● Try it
Every line below needs to be reproduced exactly.

========================

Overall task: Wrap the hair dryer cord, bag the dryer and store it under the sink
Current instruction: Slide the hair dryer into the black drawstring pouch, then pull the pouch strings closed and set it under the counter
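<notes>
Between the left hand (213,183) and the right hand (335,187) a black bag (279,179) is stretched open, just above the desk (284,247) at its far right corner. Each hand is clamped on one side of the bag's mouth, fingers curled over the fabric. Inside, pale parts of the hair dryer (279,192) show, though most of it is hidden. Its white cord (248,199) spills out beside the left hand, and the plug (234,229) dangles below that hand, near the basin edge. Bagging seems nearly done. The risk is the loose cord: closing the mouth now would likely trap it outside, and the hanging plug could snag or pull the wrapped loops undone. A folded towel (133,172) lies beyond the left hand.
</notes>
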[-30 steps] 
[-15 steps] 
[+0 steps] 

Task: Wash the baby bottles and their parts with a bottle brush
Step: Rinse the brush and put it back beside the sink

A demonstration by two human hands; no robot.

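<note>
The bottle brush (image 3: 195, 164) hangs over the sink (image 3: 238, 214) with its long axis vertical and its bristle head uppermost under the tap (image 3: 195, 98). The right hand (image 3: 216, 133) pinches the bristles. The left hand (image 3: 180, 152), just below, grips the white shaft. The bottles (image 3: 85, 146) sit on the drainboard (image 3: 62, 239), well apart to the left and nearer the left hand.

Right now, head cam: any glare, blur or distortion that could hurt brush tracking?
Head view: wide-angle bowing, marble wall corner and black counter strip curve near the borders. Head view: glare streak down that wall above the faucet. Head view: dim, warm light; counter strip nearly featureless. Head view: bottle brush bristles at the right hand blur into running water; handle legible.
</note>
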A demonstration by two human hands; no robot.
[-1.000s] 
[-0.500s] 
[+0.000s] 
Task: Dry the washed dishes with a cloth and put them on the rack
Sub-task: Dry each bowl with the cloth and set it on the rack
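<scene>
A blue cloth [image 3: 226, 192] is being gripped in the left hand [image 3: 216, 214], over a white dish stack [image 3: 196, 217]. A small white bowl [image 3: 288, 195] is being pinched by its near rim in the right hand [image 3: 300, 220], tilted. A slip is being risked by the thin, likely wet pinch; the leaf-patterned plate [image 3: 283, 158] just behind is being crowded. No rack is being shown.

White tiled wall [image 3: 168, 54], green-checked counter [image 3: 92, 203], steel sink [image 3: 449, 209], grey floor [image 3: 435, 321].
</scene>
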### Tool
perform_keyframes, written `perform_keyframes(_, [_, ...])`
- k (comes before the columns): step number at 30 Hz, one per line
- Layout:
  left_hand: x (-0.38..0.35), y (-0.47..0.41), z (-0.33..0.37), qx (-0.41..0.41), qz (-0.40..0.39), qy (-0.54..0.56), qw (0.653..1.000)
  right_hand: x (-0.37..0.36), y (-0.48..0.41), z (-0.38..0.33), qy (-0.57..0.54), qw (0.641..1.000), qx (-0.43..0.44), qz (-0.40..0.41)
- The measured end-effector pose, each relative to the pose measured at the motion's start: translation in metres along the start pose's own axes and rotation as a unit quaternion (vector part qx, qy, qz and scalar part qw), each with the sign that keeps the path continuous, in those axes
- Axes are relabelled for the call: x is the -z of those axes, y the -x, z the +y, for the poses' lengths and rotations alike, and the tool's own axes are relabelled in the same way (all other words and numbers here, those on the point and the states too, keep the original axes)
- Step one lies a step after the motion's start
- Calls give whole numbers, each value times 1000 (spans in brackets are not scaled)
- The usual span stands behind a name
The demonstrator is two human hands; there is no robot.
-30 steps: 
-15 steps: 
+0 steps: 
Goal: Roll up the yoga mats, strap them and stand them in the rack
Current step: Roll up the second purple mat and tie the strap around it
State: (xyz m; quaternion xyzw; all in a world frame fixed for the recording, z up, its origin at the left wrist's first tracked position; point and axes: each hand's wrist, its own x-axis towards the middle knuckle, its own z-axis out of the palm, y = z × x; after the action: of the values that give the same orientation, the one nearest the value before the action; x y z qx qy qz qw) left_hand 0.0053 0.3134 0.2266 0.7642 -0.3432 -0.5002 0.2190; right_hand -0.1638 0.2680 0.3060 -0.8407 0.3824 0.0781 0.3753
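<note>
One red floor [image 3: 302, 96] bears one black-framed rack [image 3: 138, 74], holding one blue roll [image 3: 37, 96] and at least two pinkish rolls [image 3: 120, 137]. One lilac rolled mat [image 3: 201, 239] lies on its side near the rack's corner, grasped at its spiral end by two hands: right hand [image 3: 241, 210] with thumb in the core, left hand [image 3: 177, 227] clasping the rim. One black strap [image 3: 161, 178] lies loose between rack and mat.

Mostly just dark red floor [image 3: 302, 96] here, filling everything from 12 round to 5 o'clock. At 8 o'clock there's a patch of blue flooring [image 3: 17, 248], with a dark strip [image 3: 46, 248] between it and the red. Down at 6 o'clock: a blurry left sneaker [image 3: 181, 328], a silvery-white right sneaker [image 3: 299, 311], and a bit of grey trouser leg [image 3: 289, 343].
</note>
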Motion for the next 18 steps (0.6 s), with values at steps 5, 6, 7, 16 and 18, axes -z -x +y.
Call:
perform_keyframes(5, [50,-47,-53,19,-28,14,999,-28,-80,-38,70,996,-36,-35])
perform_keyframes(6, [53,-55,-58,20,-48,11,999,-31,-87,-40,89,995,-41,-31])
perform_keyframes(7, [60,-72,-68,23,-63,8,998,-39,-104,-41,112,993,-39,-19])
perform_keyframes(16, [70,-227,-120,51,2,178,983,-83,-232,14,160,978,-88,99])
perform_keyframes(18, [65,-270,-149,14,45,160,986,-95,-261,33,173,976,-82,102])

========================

● Response
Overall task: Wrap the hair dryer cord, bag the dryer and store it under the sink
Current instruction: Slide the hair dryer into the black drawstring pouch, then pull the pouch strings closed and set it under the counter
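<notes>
Between the left hand (213,183) and the right hand (335,187) a black bag (279,179) is stretched open, just above the desk (284,247) at its far right corner. Each hand is clamped on one side of the bag's mouth, fingers curled over the fabric. Inside, pale parts of the hair dryer (279,192) show, though most of it is hidden. Its white cord (248,199) spills out beside the left hand, and the plug (234,229) dangles below that hand, near the basin edge. Bagging seems nearly done. The risk is the loose cord: closing the mouth now would likely trap it outside, and the hanging plug could snag or pull the wrapped loops undone. A folded towel (133,172) lies beyond the left hand.
</notes>
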[-30 steps] 
[-15 steps] 
[+0 steps] 

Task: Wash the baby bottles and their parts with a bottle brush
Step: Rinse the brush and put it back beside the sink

A demonstration by two human hands; no robot.

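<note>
The bottle brush (image 3: 195, 164) hangs over the sink (image 3: 238, 214) with its long axis vertical and its bristle head uppermost under the tap (image 3: 195, 98). The right hand (image 3: 216, 133) pinches the bristles. The left hand (image 3: 180, 152), just below, grips the white shaft. The bottles (image 3: 85, 146) sit on the drainboard (image 3: 62, 239), well apart to the left and nearer the left hand.

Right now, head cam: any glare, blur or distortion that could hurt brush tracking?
Head view: wide-angle bowing, marble wall corner and black counter strip curve near the borders. Head view: glare streak down that wall above the faucet. Head view: dim, warm light; counter strip nearly featureless. Head view: bottle brush bristles at the right hand blur into running water; handle legible.
</note>
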A demonstration by two human hands; no robot.
[-1.000s] 
[-0.500s] 
[+0.000s] 
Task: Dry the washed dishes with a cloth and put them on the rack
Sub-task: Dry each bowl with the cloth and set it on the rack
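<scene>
A blue cloth [image 3: 226, 192] is being gripped in the left hand [image 3: 216, 214], over a white dish stack [image 3: 196, 217]. A small white bowl [image 3: 288, 195] is being pinched by its near rim in the right hand [image 3: 300, 220], tilted. A slip is being risked by the thin, likely wet pinch; the leaf-patterned plate [image 3: 283, 158] just behind is being crowded. No rack is being shown.

White tiled wall [image 3: 168, 54], green-checked counter [image 3: 92, 203], steel sink [image 3: 449, 209], grey floor [image 3: 435, 321].
</scene>
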### Tool
perform_keyframes, written `perform_keyframes(_, [_, ...])`
- k (comes before the columns): step number at 30 Hz, one per line
- Layout:
  left_hand: x (-0.38..0.35), y (-0.47..0.41), z (-0.33..0.37), qx (-0.41..0.41), qz (-0.40..0.39), qy (-0.54..0.56), qw (0.653..1.000)
  right_hand: x (-0.37..0.36), y (-0.48..0.41), z (-0.38..0.33), qy (-0.57..0.54), qw (0.641..1.000), qx (-0.43..0.44), qz (-0.40..0.41)
- The measured end-effector pose, each relative to the pose measured at the motion's start: translation in metres along the start pose's own axes and rotation as a unit quaternion (vector part qx, qy, qz and scalar part qw), each with the sign that keeps the path continuous, in those axes
- Axes are relabelled for the call: x is the -z of those axes, y the -x, z the +y, for the poses' lengths and rotations alike, and the tool's own axes are relabelled in the same way (all other words and numbers here, those on the point and the states too, keep the original axes)
- Step one lies a step after the motion's start
- Calls give whole numbers, each value times 1000 (spans in brackets are not scaled)
- The usual span stands behind a name
The demonstrator is two human hands; there is no robot.
-30 steps: 
-15 steps: 
+0 steps: 
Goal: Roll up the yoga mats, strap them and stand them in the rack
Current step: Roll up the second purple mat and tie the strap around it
State: (xyz m; quaternion xyzw; all in a world frame fixed for the recording, z up, its origin at the left wrist's first tracked position; point and axes: each hand's wrist, its own x-axis towards the middle knuckle, its own z-axis out of the palm, y = z × x; after the action: of the values that give the same orientation, the one nearest the value before the action; x y z qx qy qz qw) left_hand 0.0053 0.3134 0.2266 0.7642 -0.3432 -0.5002 0.2190; right_hand -0.1638 0.2680 0.3060 -0.8407 0.3824 0.0781 0.3753
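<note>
One red floor [image 3: 302, 96] bears one black-framed rack [image 3: 138, 74], holding one blue roll [image 3: 37, 96] and at least two pinkish rolls [image 3: 120, 137]. One lilac rolled mat [image 3: 201, 239] lies on its side near the rack's corner, grasped at its spiral end by two hands: right hand [image 3: 241, 210] with thumb in the core, left hand [image 3: 177, 227] clasping the rim. One black strap [image 3: 161, 178] lies loose between rack and mat.

Mostly just dark red floor [image 3: 302, 96] here, filling everything from 12 round to 5 o'clock. At 8 o'clock there's a patch of blue flooring [image 3: 17, 248], with a dark strip [image 3: 46, 248] between it and the red. Down at 6 o'clock: a blurry left sneaker [image 3: 181, 328], a silvery-white right sneaker [image 3: 299, 311], and a bit of grey trouser leg [image 3: 289, 343].
</note>
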Motion for the next 18 steps (0.6 s), with values at steps 5, 6, 7, 16 and 18, axes -z -x +y.
Call:
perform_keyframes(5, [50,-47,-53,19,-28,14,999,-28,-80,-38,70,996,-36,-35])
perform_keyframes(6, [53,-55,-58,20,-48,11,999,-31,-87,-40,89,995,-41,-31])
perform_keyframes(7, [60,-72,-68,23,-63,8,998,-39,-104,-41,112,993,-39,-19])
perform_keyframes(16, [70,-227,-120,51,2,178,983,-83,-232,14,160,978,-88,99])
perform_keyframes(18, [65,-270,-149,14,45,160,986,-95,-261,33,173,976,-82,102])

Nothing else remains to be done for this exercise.